In Malkani’s reckoning, India is actively positioning itself as a key player in global quantum security initiatives, particularly in the domain of quantum communication and secure networks. “While the country is still in the building phase, its recent policies, missions, and strategic investments signal a serious national-level push.”

Kitchlu also opines that the Government of India is setting the stage to become a serious player in secure quantum communications through its National Quantum Mission, and early pilots in quantum key distribution.

From successful QKD trials and domestic product development to strategic public-private partnerships and hardware investments, India is making major advancements in quantum networking and cybersecurity, according to Zubair Chowgale, Sales Engineering Manager, APMEA, Securonix.

However, all that can be too little and too late if we do not pull up our sleeves quickly and effectively.

Let us turn to ISACA’s 2025 Quantum Computing Pulse Poll here. This poll indicated that 92% of organisations in India do not possess a quantum computing strategy, and 38% have yet to initiate preparations for quantum computing, points out Raghu, who is also the director of Versatilist Consulting India. “It is profoundly alarming that 53% of technology and cybersecurity professionals in India anticipate that quantum computing may soon undermine the current encryption standards, before the complete implementation of new post-quantum cryptography algorithms by browsers and websites, hence, creating a security vulnerability.”

We must take some challenges seriously, as Chowgale adds.

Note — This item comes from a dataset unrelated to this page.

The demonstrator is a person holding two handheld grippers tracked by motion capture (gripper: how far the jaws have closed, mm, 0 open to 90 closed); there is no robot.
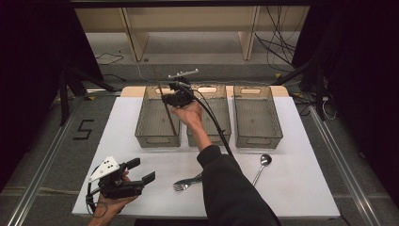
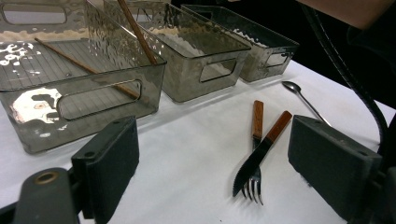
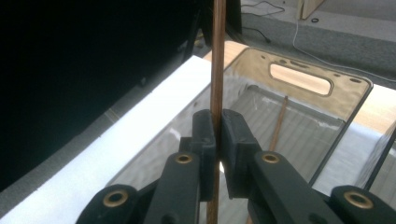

Like ensuring that Post-Quantum Cryptography (PQC) is widely adopted, protecting critical infrastructure operational deployments, and protecting against threats from within, increasing India’s level of technical maturity in quantum infrastructure.

Building Readiness for the Quantum Era

Industry forecasts project that the global Quantum communication market is expected to grow at a CAGR of 23–25% through 2035. Dutta also believes that the future of cyber defence lies in readiness, achieved by developing quantum-aware strategies, embedding quantum-resistant encryption, and building secure digital fabrics that can withstand tomorrow’s technologies.

The problem is that a lot of us might assume we have enough time to cross that bridge when it comes.

Malkani rightfully highlights the concern in the industry that, since quantum computers do not exist, why should one worry about this? “We at Nokia believe that while a Cryptographically Relevant Quantum Computer (CRQC) may not exist yet, investment and technological evolution continue at an accelerating pace, with experts predicting that a CRQC will be available within the next 5–15 years. Therefore, it is crucial to act now to mitigate future risks.”

Kitchlu echoes that fear. “The core cybersecurity challenge persists: how do we secure today’s infrastructure against tomorrow’s quantum-powered threats? The ‘harvest-now, decrypt-later’ risk is real and growing.”

Interestingly, it would take a good grasp of Quantum Expertise to combat the security threats that Quantum poses ahead. Do we not remember Harry Houdini, the renowned escape artist, also known as the "Handcuff King"? He, too, apprenticed as a locksmith. And at quite a young age. The time to begin the quantum apprenticeship for enterprises, hence, is now.